Can anyone comment on the accuracy of this histograph?

by panda12291

I found this interesting histograph over on /r/civ that purports to show the rise and fall of various civilizations throughout history, demonstrating their relative power in world affairs.

Here is the picture

I realize that this covers basically the entirety of human history, but I was just wondering if anyone here could comment a bit on its accuracy. At the very least, I'm sure there are many in this community who would find it interesting. I wonder especially about the relative size of certain empires, and if this depiction has a large euro-centric bias.

restricteddata

A few obvious issues:

  • it never defines "relative power," the variable that it is mapping

  • it pre-supposes that some of these groups are homogenous entities of power that can express power (again, without ever defining power, either)

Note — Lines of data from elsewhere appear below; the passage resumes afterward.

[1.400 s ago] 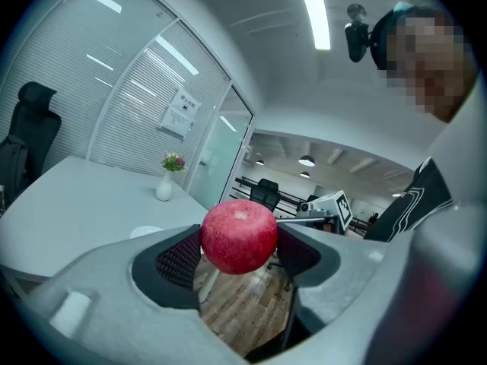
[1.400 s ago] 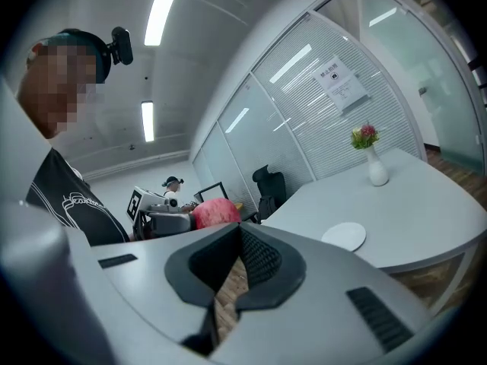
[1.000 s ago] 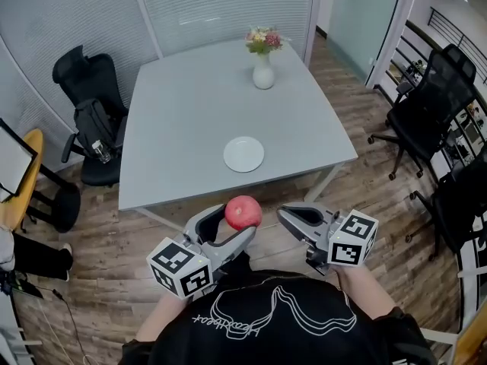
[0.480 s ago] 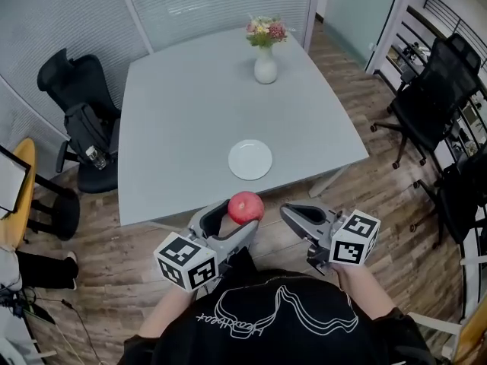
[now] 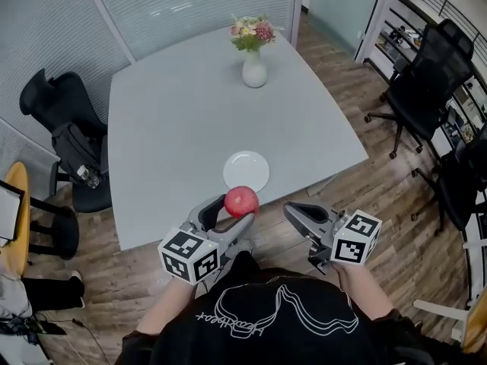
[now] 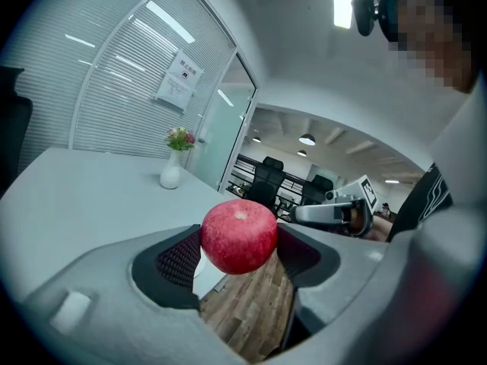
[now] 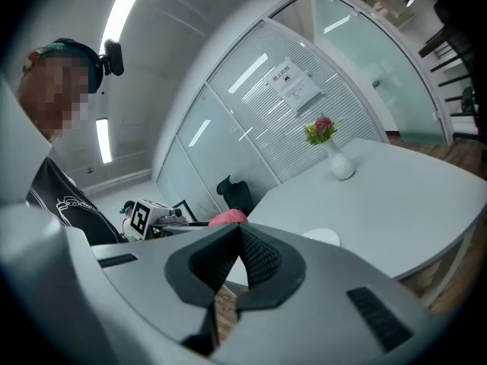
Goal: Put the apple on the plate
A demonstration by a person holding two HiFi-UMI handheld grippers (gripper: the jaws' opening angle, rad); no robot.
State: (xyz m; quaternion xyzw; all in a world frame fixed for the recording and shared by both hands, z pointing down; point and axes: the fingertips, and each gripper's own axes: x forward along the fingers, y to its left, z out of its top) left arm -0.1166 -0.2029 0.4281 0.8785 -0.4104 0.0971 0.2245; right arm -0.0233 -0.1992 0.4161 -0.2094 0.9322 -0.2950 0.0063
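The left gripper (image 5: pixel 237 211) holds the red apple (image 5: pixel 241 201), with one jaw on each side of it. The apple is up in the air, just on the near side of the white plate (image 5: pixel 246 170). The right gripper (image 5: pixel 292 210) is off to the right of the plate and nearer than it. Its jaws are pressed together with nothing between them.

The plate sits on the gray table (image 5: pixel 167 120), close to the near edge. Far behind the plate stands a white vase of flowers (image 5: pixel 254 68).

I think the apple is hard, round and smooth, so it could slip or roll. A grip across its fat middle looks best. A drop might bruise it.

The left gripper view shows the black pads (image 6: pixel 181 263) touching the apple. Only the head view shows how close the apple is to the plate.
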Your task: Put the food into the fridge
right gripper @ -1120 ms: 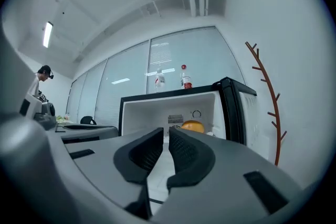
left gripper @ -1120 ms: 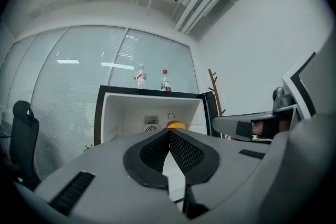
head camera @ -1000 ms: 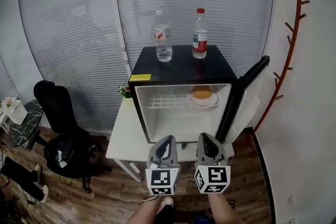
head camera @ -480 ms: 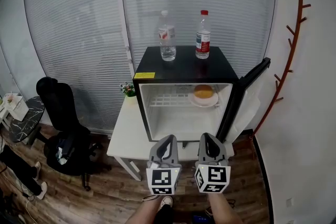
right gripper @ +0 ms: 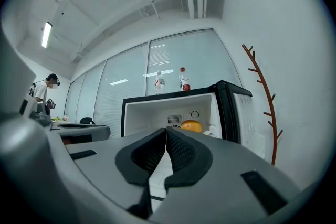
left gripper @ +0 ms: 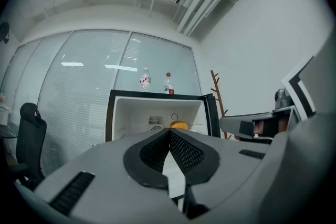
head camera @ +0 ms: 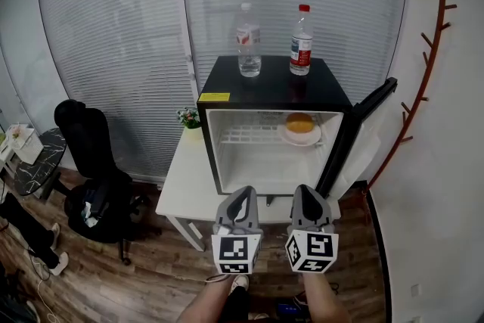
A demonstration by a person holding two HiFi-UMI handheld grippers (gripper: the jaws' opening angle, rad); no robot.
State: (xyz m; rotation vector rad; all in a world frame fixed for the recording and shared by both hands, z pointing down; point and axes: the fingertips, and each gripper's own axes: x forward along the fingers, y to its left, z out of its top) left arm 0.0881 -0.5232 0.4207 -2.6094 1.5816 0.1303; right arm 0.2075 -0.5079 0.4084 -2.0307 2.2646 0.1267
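The orange, round piece of food (head camera: 300, 122) is seen on a white plate (head camera: 290, 137) at the right of the upper shelf inside the small black fridge (head camera: 265, 91), unmoved since a second ago. The fridge door (head camera: 361, 121) is still left open. The left gripper (head camera: 243, 194) and right gripper (head camera: 305, 191) are held side by side before it, both jaws pressed together with nothing between them. The fridge is now framed slightly higher and further right.

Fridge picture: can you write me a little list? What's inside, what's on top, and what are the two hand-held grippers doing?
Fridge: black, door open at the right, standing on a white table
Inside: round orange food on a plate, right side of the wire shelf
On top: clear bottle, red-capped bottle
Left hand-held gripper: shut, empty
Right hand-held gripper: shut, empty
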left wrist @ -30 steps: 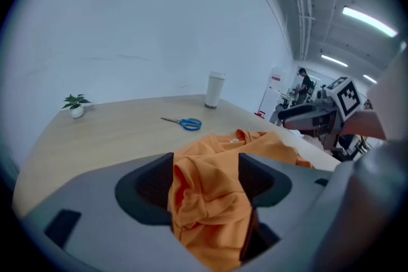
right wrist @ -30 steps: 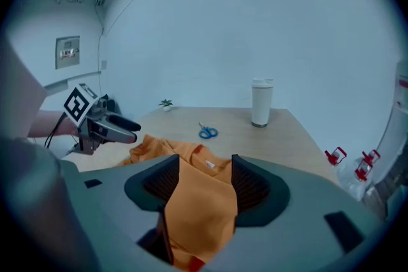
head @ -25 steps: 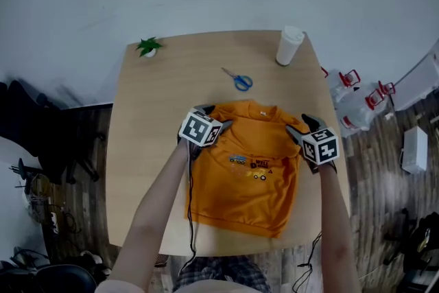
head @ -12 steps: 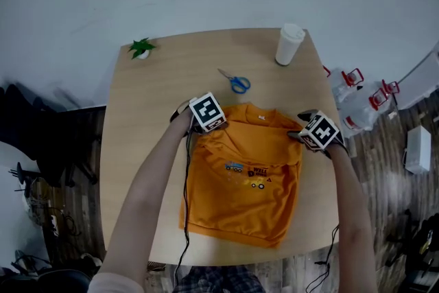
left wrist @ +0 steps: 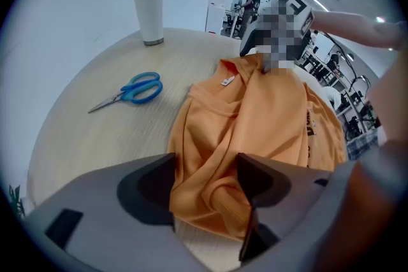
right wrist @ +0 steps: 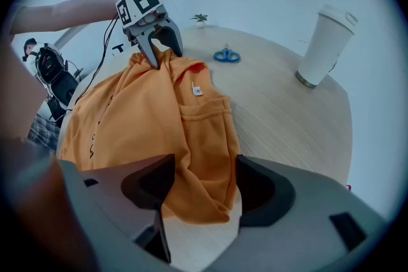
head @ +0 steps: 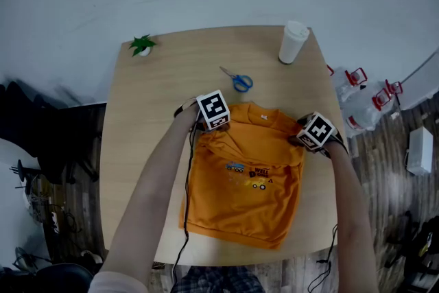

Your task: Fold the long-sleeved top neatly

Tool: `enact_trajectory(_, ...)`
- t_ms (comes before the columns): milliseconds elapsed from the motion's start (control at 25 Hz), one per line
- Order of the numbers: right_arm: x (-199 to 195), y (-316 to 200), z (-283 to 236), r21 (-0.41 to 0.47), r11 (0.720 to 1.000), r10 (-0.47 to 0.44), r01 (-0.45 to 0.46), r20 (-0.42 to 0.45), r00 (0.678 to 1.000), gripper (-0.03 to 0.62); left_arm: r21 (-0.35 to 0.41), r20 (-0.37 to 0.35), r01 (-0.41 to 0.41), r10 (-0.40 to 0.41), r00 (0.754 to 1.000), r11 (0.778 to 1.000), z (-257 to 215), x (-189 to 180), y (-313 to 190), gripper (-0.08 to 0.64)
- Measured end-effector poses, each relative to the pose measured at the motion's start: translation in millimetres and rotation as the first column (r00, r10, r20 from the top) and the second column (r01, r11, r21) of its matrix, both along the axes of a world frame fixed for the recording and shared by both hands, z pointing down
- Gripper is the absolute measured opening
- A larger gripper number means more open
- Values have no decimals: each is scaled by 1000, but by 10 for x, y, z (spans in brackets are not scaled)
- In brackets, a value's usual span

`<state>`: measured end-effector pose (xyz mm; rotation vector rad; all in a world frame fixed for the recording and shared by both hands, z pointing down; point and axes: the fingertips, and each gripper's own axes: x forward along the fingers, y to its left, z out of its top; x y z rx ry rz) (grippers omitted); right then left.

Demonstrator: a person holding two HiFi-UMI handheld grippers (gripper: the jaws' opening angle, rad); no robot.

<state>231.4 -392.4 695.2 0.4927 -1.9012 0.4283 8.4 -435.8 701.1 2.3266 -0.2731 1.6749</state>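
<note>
**Item:** long-sleeved top (head: 248,197), orange, with a small printed motif on the chest.

**Location:** it lies front up on the round wooden table (head: 158,86), collar towards the far side and hem near the person's edge. No sleeve lies spread out, and I cannot tell where the sleeves are tucked.

**Handling (judged):**
- The top is light, soft knit with no stiffness.
- It will sag and bunch wherever it is not supported.
- It should slide easily on the smooth table.
- The best hold is on the shoulder seams or the doubled side edges, taken evenly on both sides so the fold line stays straight.

**Left gripper (left wrist: 205,176):** it points steeply down at the left shoulder. The jaws stand apart and have just been closing. Loose folds of fabric bunch between them, not yet pinched.

**Right gripper (right wrist: 201,180):** it is at the right shoulder. The jaws stand apart and have just been opening. The shoulder corner lies between them, with bare table showing beside one jaw, so the fabric is not held.

**Also on the table, well apart from the top:**
- blue-handled scissors (head: 237,79)
- white lidded cup (head: 293,42)
- small green plant (head: 143,45)
</note>
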Motion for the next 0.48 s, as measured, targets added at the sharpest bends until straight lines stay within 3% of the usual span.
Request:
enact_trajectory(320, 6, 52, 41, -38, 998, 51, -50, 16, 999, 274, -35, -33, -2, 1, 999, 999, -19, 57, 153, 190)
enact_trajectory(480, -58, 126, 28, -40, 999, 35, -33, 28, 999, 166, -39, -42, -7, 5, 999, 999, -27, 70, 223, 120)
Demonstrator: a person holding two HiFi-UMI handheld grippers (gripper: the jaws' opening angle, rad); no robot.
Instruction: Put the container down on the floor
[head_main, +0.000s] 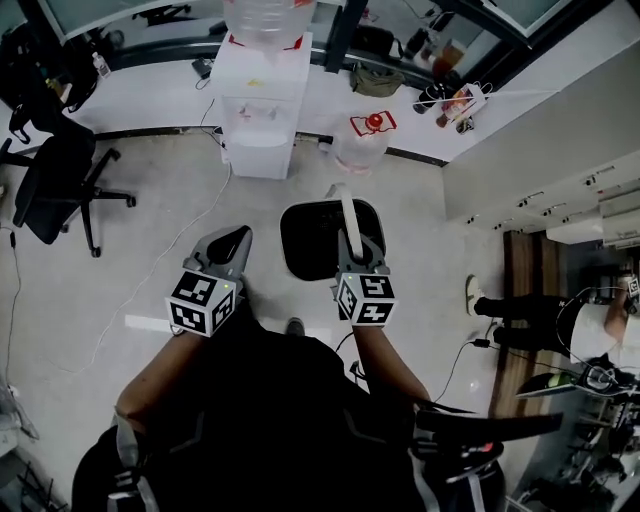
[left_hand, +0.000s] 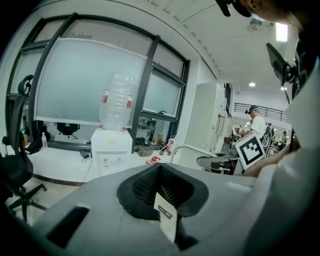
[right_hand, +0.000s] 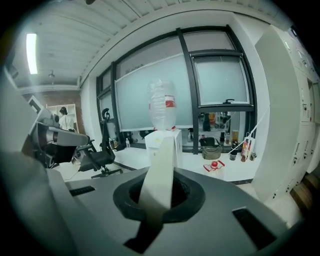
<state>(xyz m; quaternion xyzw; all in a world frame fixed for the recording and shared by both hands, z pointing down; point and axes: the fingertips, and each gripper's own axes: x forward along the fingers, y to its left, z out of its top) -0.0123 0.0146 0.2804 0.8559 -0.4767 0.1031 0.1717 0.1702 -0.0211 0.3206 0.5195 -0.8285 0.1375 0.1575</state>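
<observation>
Head view: right gripper (head_main: 351, 258) is clamped on the white handle (head_main: 346, 212) of the black container (head_main: 312, 242), apparently hanging above the floor (head_main: 150, 200). Left gripper (head_main: 232, 244) is closed, empty. Lowering and release remain.

pale floor (head_main: 140, 250) across the middle of the frame: black office chair (head_main: 60, 185) at left, thin white cable (head_main: 130, 290) trailing lower left, white water dispenser (head_main: 262, 110) and clear red-lidded jug (head_main: 363, 140) at top centre
</observation>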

  • entire ethnic/national/linguistic groups appear out of nowhere without any apparent origins

  • it does definitely look like it has a Euro-centric bias (the Eastern nations rarely have any "power" at all in this model, except in the few times they end up giving the West a headache, like the Mongols)

  • historians are these days generally against this kind of sweeping generalization because so much is always lost, and they confuse more than they enlighten (do we really think the Holy Roman Empire had 2X the relative power as the Turks in 1100? What on Earth would we mean by saying that?)

I think a fun exercise would be to show this to historians of different time periods and ask them what variable they think is being mapped. (E.g., what does "relative power" mean here?) My suggestion: "interest in these cultures expressed in American textbooks around the early-to-mid-20th century."